Julia: Parallel for loop over partitions iterator

Question

So I'm trying to iterate over the list of partitions of something, say 1:n for some n between 13 and 21. The code that I ideally want to run looks something like this:

valid_num = @parallel (+) for p in partitions(1:n)
  int(is_valid(p))
end

println(valid_num)

This would use the @parallel for to map-reduce my problem. For example, compare this to the example in the Julia documentation:

nheads = @parallel (+) for i=1:200000000
  Int(rand(Bool))
end

However, if I try my adaptation of the loop, I get the following error:

ERROR: `getindex` has no method matching getindex(::SetPartitions{UnitRange{Int64}}, ::Int64)
 in anonymous at no file:1433
 in anonymous at multi.jl:1279
 in run_work_thunk at multi.jl:621
 in run_work_thunk at multi.jl:630
 in anonymous at task.jl:6

which I think is because I am trying to iterate over something that is not of the form 1:n (EDIT: I think it's because you cannot call p[3] if p=partitions(1:n)).

I've tried using pmap to solve this, but because the number of partitions can get really big, really quickly (there are more than 2.5 million partitions of 1:13, and when I get to 1:21 things will be huge), constructing such a large array becomes an issue. I left it running over night and it still didn't finish.
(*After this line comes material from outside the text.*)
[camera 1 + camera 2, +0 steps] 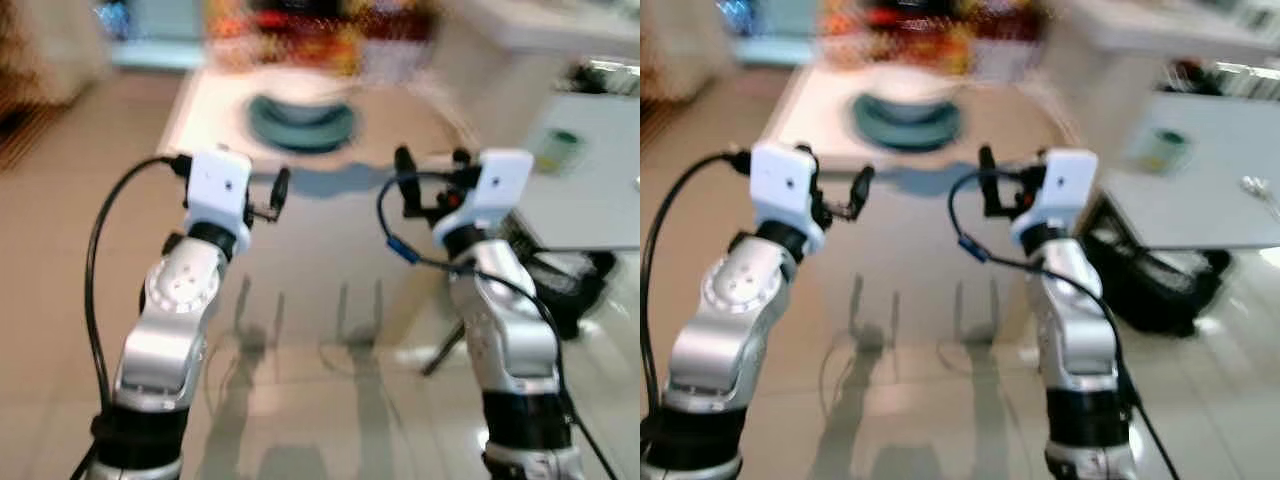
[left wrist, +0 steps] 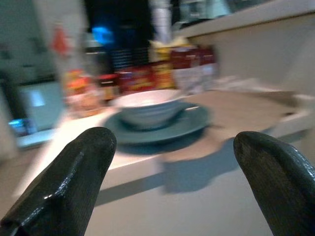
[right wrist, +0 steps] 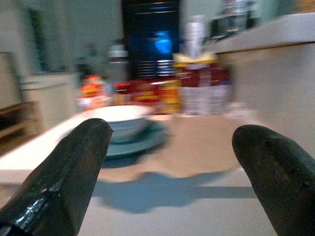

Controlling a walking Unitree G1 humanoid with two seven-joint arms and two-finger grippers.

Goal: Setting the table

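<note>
- Reaching forward at the left: left gripper (image 1: 272, 195), raised just short of the table's near edge, fingers (image 2: 74, 172) spread wide with nothing between them.
- Sitting on the pale table (image 1: 400, 130), ahead of and between the two grippers: white bowl (image 2: 147, 105) resting in a teal plate (image 2: 192, 120), well apart from both grippers.
- Lined up behind the plate at the table's far side: red and yellow packages (image 2: 157, 73), too blurred to read.
- Reaching forward at the right: right gripper (image 1: 430, 180), level with the left one, fingers (image 3: 69, 172) likewise wide apart and empty.
- Standing further right, beside the table: light blue surface (image 1: 1210, 190) with a small green-marked item (image 1: 1162, 147), blurred.
</note>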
Does anyone have any advice for how I can efficiently do this in Julia? I have access to a ~30 core computer and my task seems easily parallelizable, so I would be really grateful if anyone knows a good way to do this in Julia.

Thank you so much!

I think you could replace for p in partitions(1:n) with for p in collect(partitions(1:n)). However, depending on the size of your problem you might run into memory issues... Also, I'm surprised you can't iterate over the output of partitions since I thought that is what this issue here dealt with. Nonetheless, indexing into the output of partitions doesn't work on my machine either so I'm obviously missing something... — Colin T Bowers
– Colin T Bowers, Commented Jul 16, 2015 at 0:28
I wish I could. If I try for p in collect(partitions(1:21))) though, which I know I'll have to do, I run into memory issues :( — Uthsav Chitra
– Uthsav Chitra, Commented Jul 16, 2015 at 4:55

jcrudy · Accepted Answer · 2015-07-17 19:10:23Z

2

The below code gives 511, the number of partitions of size 2 of a set of 10.

using Iterators
s = [1,2,3,4,5,6,7,8,9,10]
is_valid(p) = length(p)==2
valid_num = @parallel (+) for i = 1:30
  sum(map(is_valid, takenth(chain(1:29,drop(partitions(s), i-1)), 30)))
end

This solution combines the takenth, drop, and chain iterators to get the same effect as the take_every iterator below under PREVIOUS ANSWER. Note that in this solution, every process must compute every partition. However, because each process uses a different argument to drop, no two processes will ever call is_valid on the same partition.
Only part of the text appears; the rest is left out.